## YOUR ASSIGNMENT
Look through the material below and copy exactly the lines from the line with "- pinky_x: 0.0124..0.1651" to the line with "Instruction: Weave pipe", those two lines included.

--- START ---

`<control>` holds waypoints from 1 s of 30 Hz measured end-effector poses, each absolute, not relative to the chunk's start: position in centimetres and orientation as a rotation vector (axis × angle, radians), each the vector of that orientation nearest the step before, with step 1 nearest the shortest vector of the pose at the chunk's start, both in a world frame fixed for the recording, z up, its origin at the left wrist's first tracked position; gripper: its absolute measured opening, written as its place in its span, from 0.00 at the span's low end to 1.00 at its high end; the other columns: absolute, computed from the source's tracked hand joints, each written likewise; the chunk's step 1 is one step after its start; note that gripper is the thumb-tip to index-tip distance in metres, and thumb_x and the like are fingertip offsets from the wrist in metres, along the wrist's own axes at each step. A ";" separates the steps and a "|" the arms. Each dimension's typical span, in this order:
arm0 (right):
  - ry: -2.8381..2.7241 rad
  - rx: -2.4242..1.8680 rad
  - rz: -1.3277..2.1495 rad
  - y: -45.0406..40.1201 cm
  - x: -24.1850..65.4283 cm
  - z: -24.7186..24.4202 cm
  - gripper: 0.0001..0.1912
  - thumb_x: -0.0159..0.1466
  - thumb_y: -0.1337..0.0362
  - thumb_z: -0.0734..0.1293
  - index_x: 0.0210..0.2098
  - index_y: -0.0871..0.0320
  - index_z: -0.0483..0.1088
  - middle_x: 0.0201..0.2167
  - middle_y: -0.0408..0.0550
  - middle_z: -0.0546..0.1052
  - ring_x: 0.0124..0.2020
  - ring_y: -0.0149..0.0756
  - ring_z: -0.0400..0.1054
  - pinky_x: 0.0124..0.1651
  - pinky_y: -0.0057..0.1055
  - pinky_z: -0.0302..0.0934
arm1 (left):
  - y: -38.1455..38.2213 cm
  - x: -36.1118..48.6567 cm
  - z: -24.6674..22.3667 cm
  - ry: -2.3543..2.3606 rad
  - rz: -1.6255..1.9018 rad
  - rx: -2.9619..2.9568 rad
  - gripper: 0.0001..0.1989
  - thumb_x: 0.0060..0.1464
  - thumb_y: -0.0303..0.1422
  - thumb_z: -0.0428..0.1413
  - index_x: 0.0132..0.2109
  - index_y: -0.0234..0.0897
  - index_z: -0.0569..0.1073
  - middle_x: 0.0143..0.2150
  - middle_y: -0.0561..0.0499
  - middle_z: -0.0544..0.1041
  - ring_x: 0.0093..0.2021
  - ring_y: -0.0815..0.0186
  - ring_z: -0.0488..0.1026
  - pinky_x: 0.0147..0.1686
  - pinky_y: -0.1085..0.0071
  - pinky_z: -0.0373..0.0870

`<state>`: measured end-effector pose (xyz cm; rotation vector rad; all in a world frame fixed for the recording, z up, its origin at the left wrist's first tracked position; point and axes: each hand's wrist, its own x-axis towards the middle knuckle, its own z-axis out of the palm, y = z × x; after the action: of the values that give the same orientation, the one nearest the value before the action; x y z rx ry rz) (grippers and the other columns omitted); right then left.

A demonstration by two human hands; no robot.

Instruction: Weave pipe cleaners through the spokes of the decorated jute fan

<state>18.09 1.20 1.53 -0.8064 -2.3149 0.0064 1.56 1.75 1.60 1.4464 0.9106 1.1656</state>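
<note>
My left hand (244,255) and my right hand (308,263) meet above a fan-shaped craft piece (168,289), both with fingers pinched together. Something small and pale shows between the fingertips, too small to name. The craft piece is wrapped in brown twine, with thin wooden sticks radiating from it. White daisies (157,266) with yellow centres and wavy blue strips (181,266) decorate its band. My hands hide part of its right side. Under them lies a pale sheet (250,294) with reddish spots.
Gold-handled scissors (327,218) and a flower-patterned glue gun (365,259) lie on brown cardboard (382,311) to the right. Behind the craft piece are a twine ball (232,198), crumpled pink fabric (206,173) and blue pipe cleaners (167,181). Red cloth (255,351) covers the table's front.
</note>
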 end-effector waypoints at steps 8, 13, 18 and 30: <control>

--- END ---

## YOUR RESPONSE
  - pinky_x: 0.0124..0.1651
  - pinky_y: -0.0057..0.1055
  - pinky_z: -0.0302..0.0934
arm1 (left):
  - y: -38.1455..38.2213 cm
  - x: -36.1118..48.6567 cm
  - z: -24.6674..22.3667 cm
  - ry: -2.3543..2.3606 rad
  - rz: -1.6255..1.9018 rad
  - rx: -2.9619..2.9568 rad
  - gripper: 0.0001..0.1989
  - thumb_x: 0.0060..0.1464
  - thumb_y: -0.0303..0.1422
  - thumb_z: -0.0428..0.1413
  - index_x: 0.0132..0.2109
  - index_y: -0.0234..0.0897
  - index_z: -0.0569..0.1073
  - middle_x: 0.0143..0.2150
  - middle_y: -0.0561..0.0499
  - middle_z: -0.0544..0.1041
  - ring_x: 0.0093..0.2021
  - ring_y: -0.0815..0.0186
  - ring_z: -0.0488..0.1026
  - pinky_x: 0.0147..0.1686
  - pinky_y: -0.1085..0.0071
  - pinky_z: -0.0373..0.0870

`<state>`: measured end-effector pose (xyz cm; rotation vector rad; all in a world frame fixed for the recording, z up, its origin at the left wrist's first tracked position; point and axes: each hand's wrist, its own x-axis towards the middle knuckle, its own z-axis out of the palm, y = z × x; after the action: of the values that give the same orientation, the one nearest the value before the action; x y z rx ry rz) (grippers and the other columns omitted); right then left.

A demonstration by two human hands; no robot.

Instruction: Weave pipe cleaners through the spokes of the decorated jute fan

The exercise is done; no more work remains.